Monday, October 27, 2014

Jazz Musician: Entertainer or Artist?

Ask improvising musicians whether they would rather have an audience sitting and listening intently or up on their feet dancing and I'd bet the majority would choose the latter. Does this make the musicians in the first case "artists" and "entertainers" in the second? No. In each scenario, they are both, but current jazz dogma might have us think otherwise: For about half a century, most conversations about jazz (including "the death of jazz") have been informed by a tacit yet overwhelming identification with the ethos of personal expression over communication; i.e, artist over entertainer.

Common wisdom is that the shift from entertainment to art in jazz took hold with the boppers. Well, Dizzy Gillespie managed to wear both hats beautifully. And, both Diz and Bird said they loved playing in Detroit, because the people danced more there than in any other city.

 In fact, Jazz oral history-not critical history-shows that musicians identified themselves as entertainers, not artists. As to what words they use to describe each other, the question is moot: "Cat can really wail," or "He don't play shit."

Music has always been a tough racket and part of the deal was understanding what the audience wanted and delivering it: costumes, dancing, jokes, knockabout, occasional schmaltz and the right tempos for dancing. And there was little stigma attached to developing a successful solo and pretty much sticking with it. Certainly, a gentleman named Armstrong thought it was ok. 

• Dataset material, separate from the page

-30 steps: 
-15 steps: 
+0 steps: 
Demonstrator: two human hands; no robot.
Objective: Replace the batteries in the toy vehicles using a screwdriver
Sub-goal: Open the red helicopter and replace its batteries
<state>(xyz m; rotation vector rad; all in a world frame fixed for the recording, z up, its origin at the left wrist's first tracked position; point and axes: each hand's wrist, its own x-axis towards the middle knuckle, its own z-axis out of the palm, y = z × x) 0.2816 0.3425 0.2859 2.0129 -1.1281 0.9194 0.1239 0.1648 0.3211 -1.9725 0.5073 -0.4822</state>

                                                                     
I'm not saying that all the fancy talk is mere critical cant. It goes without saying that great jazz musicians are worthy of the same respect accorded the best in any musical genre. 

But listen up, jazz people-in an an economic climate where support for both classical and jazz is drying up, jazz can be freer to muster more creative responses than anything that is branded as "high art," and may be burdened by all the psychic trappings and expectations and affectations that go along with that.

But to do that, we need to be aware of the biases we bring to the table. Let's embrace the glorious history of jazz as entertainment, confident in the knowledge that the musical core is so strong that the art will always take care of itself (but that the audience may need some attention).